Una storia d’amore carica di aneddoti e curiosità: dai carabinieri fatti vestire da facchini per arrestare il manigoldo di turno, fino al cliente svizzero a cui fu fatta recapitare in giornata (!) la sua valigia, rimasta in hotel per una svista del facchino (salvo anche lui per mano di Lodigiani).
Una storia lunga 33 anni, che tradisce però la carica emotiva nel finale amaro (e più aderente ai nostri giorni di spending review e sangue): «Ai miei tempi il Metropole aveva 267 persone di personale su 308 camere. Era una proporzione normale per un albergo di quella portata avere di media una persona per ogni camera o posto letto. Adesso sai quanti ne hanno? 42! Poiché il resto è dato tutto in gestione».

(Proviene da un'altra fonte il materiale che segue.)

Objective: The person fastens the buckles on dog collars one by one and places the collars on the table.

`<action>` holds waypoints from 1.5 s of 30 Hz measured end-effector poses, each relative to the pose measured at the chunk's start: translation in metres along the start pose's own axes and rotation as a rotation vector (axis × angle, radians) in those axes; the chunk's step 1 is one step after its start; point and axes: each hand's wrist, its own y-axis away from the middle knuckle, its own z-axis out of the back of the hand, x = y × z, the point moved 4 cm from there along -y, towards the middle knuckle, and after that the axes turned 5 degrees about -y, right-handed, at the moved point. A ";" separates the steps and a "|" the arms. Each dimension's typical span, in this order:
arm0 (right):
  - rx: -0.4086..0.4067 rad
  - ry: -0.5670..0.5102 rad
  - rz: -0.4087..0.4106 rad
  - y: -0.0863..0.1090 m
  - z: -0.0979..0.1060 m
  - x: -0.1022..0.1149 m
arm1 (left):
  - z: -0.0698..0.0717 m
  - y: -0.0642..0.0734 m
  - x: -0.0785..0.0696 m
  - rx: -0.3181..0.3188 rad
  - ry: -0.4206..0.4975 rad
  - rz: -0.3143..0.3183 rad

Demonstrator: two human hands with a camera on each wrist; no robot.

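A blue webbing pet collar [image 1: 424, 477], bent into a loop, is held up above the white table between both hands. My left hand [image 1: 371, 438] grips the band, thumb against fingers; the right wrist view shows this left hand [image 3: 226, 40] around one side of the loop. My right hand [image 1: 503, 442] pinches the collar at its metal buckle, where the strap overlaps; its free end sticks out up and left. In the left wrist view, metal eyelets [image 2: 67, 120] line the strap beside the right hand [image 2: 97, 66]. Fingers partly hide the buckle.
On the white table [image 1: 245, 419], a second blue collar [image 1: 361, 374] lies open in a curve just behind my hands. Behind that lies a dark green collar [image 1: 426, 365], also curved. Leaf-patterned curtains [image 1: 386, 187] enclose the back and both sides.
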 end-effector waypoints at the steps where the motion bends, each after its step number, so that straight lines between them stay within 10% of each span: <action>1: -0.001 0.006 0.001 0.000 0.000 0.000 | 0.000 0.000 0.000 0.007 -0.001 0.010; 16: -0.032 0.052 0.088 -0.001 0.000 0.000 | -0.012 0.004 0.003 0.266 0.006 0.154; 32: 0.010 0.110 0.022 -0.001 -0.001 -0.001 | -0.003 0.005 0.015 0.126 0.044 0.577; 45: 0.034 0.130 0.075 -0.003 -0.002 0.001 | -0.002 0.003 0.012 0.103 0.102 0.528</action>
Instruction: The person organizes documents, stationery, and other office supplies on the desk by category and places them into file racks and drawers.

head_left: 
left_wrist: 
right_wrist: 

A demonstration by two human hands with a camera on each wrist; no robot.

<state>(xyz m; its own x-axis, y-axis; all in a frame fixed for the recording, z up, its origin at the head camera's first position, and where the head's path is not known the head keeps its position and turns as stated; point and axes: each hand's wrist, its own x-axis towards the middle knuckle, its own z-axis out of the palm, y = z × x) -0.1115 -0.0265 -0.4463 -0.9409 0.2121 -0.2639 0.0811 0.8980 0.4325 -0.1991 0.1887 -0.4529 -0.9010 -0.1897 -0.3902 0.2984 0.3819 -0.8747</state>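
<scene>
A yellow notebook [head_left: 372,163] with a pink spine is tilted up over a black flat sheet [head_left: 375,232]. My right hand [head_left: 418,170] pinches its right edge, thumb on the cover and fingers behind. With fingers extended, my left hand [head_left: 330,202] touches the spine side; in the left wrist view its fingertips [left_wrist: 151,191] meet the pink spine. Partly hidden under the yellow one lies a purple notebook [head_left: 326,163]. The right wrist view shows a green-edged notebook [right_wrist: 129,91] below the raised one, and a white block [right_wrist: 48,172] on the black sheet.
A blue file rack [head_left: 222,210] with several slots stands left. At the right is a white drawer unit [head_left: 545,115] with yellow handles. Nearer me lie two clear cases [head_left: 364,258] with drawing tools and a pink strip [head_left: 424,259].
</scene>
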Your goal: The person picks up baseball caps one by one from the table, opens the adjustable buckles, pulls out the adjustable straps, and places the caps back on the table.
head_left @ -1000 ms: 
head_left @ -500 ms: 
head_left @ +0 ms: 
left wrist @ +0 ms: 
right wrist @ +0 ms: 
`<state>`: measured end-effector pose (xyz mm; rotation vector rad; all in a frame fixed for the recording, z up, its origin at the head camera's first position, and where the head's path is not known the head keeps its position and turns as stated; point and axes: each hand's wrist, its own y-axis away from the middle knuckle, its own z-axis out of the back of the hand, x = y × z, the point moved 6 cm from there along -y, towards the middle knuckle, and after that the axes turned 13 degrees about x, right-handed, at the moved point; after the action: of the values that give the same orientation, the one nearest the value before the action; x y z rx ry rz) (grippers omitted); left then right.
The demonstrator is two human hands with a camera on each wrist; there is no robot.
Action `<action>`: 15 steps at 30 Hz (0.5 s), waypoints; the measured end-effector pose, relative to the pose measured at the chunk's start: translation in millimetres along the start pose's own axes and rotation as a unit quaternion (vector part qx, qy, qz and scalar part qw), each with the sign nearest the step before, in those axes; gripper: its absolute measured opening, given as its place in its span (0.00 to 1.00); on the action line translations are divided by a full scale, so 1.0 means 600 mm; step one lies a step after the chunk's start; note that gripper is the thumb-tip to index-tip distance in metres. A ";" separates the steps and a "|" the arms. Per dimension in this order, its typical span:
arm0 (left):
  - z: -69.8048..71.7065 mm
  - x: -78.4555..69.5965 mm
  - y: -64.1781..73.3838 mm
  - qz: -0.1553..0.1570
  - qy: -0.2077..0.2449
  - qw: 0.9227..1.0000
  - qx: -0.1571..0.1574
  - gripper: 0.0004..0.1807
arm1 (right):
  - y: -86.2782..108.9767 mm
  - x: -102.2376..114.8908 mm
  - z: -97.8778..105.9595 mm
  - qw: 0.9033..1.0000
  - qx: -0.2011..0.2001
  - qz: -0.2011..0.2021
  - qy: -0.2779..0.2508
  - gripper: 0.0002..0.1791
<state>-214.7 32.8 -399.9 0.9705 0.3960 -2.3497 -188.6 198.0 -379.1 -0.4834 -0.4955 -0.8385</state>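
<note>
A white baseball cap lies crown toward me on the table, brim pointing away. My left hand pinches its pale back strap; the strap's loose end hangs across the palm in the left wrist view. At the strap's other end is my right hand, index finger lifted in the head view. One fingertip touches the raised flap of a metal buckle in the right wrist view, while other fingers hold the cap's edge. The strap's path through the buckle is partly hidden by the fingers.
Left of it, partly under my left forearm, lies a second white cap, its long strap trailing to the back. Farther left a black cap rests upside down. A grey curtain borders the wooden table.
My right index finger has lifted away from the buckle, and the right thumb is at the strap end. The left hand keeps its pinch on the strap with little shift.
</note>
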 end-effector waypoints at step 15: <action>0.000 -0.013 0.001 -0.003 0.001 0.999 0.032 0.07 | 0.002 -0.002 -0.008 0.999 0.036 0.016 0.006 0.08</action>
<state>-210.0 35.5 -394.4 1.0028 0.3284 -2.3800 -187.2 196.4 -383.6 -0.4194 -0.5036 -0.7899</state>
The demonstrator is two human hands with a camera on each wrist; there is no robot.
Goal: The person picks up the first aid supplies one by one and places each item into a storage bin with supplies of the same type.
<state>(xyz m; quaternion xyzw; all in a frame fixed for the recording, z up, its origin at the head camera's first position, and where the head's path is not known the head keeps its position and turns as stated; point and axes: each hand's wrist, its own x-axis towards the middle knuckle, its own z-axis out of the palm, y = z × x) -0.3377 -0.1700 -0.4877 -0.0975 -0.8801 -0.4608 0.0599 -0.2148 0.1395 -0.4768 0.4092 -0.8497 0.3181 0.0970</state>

«E della figura del portiere d’albergo oggi, che ne pensa?». «In Italia c’è ancora paternalismo», conclude Lodigiani. «Oggi trovi aziende che in base a chi la gestisce il giorno prima sei al lavoro e il giorno dopo sei a casa per far posto a chissà chi… Non c’è una organizzazione seria! Mi vengono in mente questi grandi gruppi internazionali, come Four Seasons: sono ambienti assai diversi, che rivendicano una professionalità sopra ogni cosa. A partire dall’alto: il direttore d’albergo deve essere il centravanti della squadra, deve essere preparato! Qui in Italia non ti preparano. L’unica scuola che mi viene in mente è quella di Losanna, che ti forma davvero. E poi a scendere anche gli addetti al ricevimento: un conto è poter parlare e interagire con il cliente, un conto è sapere quelle due – tre parole e poi troncare il rapporto umano alla consegna delle chiavi».